### THE TASK
Copy out the data below as written; omit any images.

START DATA PROVIDED

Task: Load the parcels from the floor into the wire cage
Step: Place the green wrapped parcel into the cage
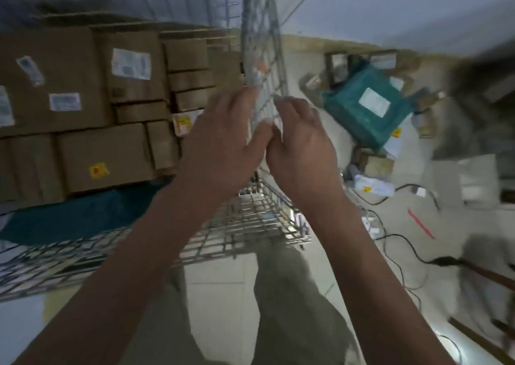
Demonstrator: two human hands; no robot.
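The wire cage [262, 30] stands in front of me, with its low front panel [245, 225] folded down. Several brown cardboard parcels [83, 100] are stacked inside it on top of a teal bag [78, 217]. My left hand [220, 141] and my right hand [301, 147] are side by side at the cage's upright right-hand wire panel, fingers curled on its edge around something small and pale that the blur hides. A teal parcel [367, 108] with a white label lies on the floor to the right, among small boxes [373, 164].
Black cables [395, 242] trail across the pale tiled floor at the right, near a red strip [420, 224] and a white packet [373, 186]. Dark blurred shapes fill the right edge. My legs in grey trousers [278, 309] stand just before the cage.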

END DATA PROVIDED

### SOLVED EXERCISE
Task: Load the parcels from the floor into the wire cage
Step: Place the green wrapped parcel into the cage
Demonstrator: two human hands; no robot.
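The wire cage [262, 30] stands in front of me, with its low front panel [245, 225] folded down. Several brown cardboard parcels [83, 100] are stacked inside it on top of a teal bag [78, 217]. My left hand [220, 141] and my right hand [301, 147] are side by side at the cage's upright right-hand wire panel, fingers curled on its edge around something small and pale that the blur hides. A teal parcel [367, 108] with a white label lies on the floor to the right, among small boxes [373, 164].
Black cables [395, 242] trail across the pale tiled floor at the right, near a red strip [420, 224] and a white packet [373, 186]. Dark blurred shapes fill the right edge. My legs in grey trousers [278, 309] stand just before the cage.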

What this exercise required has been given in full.